Précédant la guerre de trente ans, nous ne connaissons pas grand chose de l'occupation de la forteresse, mais son existence fut à l'origine de nombreux malheurs qui s'abattirent sur la population de la vallée, surtout pendant la seconde partie de la guerre de trente ans contre les Suédois.

La forteresse sera propriété depuis 1536 des Maisons de FERRETTE et d'AUTRICHE, ensuite d'un WALDNER de FREUNDSTEIN et de Jean de BOLLWILLER. L'abbaye de MURBACH fit occuper le château en 1632 par une garnison de plus de 100 hommes d'armes principalement originaires de GUEBWILLER.

En 1633, les Suèdois arrêtés par les Impériaux à FELLERING après avoir dévasté SAINT-AMARIN, s'estimant incapables de tenir le château-fort, l'abbaye en confia la défense aux Lorrains alliés de l'Empereur germanique qui y placèrent 600 hommes sous le commandement du Colonel CHARROY. Puis par crainte des Suèdois, les défenses en furent promises aux Français alliés de ces mêmes Suèdois. Après un siège de 3 mois, les Lorrains assaillis par les troupes du colonel de la BLOQUERIE rendirent la forteresse avec les honneurs de la guerre le 9 août 1634.

Les villages de la vallée pendant toutes ces tractations ne connurent pas pour autant la tranquilité. Ils étaient dévastés à leur tour par les Lorrains et même les Espagnols. Le colonel de la BLOQUERIE, nouveau Gouverneur, pressura la malheureuse population de tous côtés. Son chef, le Maréchal CAUMONT de la FORCE ne s'occupait guère d'empêcher ses alliés Suèdois de poursuivre rapines et autres exactions de toute sorte.

AU_SCHLOSSBERG_1982

Visite du SCHLOSSBERG en 1981 de la première équipe de travail ASS.I.F.ARNOLD on aperçoit à gauche l'entrée du château

photo M.A.T.1981

L'année 1634 fut d'ailleurs la pire que connurent nos ancêtres. Toutes interventions du seigneur abbé de MURBACH, à l'époque TSCHUDI de GLARUS furent vaines. Relevé de son poste, en novembre 1634,  LA BLOQUERIE ne quitta les lieux qu'avoir pillé et dévasté la vallée.

A la demande de l'abbaye, les Lorrains s'emparèrent donc du château par surprise en mars 1635. Un détachement provenant de Thann se rendit à la BRESSE par le col de Bussang et traversa le massif du Ventron en débouchant par le col du Bockloch. Les Lorrains fondirent sur le château qu'ils prirent d'assaut en bénéficiant de la complicité d'un serviteur de l'abbaye qui connaissait très bien les accès. Selon la légende, le commandant de la garnison française aurait été précipité du haut de la paroi rocheuse dans le vide.

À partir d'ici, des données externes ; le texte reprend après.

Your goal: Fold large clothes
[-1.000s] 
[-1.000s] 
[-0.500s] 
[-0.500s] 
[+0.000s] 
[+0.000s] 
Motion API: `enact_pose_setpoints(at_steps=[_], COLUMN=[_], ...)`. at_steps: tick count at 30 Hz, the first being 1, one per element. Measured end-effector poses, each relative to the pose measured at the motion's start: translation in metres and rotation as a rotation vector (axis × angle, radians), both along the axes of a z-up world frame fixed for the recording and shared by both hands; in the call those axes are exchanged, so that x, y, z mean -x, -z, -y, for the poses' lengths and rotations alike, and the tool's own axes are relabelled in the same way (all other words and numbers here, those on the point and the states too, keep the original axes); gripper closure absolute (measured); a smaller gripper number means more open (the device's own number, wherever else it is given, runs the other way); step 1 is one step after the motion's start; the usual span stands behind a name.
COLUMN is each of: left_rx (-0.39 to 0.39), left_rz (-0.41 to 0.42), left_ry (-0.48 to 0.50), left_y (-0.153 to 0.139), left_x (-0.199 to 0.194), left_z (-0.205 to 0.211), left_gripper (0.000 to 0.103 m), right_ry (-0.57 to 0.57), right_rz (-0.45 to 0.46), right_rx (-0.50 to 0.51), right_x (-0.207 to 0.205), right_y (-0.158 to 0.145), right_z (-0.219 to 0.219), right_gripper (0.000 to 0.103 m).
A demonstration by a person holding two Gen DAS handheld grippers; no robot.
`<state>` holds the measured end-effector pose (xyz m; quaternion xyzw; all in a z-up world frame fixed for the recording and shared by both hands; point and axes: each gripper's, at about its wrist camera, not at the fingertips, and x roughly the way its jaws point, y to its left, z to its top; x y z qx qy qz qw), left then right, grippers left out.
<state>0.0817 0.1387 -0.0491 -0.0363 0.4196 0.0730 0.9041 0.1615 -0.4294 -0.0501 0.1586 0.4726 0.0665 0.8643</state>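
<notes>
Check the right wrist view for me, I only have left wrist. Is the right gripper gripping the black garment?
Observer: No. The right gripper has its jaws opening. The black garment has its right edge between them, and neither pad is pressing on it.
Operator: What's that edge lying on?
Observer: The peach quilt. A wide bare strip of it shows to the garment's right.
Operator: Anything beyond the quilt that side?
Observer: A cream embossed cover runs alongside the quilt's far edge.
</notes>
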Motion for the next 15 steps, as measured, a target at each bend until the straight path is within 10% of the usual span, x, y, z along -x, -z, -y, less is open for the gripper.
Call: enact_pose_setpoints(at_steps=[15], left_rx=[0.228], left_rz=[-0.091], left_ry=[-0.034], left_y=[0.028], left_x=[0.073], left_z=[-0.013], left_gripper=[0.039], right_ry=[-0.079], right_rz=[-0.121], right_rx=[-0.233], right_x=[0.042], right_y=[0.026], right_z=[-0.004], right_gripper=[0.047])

Les Lorrains furent alors les maîtres du château pendant près de dix ans ne se comportant pas mieux avec la population que leurs prédécesseurs. En 1637 cependant un assaut sera livré par les Impériaux de Bernard de Saxe-Weimar mais échoua.

En 1644 sonnera l'heure de la destruction du SCHLOSSBERG. Grâce à l'appui des Français, les Suèdois s'étant rendus maîtres de la Haute-Alsace, ils purent s'emparer du château de Kruth-Wildenstein. Ils acheminèrent des canons de nuit sur les hauteurs avoisinantes dont les roues furent entourées de chiffon pour ne faire aucun bruit et sur un chemin recouvert de paille et l'effet de surprise fut total. Une autre légende rapporte que le premier boulet arracha une cuillère des mains du commandant Lorrain !

Le 7 avril de cette même année, la garnison abandonna le château dont une grande partie fut détruite par une explosion. La date exacte de la destruction complète n'est pas connue, nous savons qu'en 1693 les rares habitants ayant survécu de la famine et au massacre allaient chercher des pierres pour reconstruire l'église d'ODEREN qui avait été détruite en 1673 par les Lorrains.

Aujourd'hui des bénévoles oeuvrent pour redonner à ces ruines un visage plus accueillant et plusieurs murs ont déjà été remontés grâce à leur travail de chaque instant.

M.A.T. (sources : Article du 29.8.1979 Journal l'Alsace et archives ASS.I.F.ARNOLD)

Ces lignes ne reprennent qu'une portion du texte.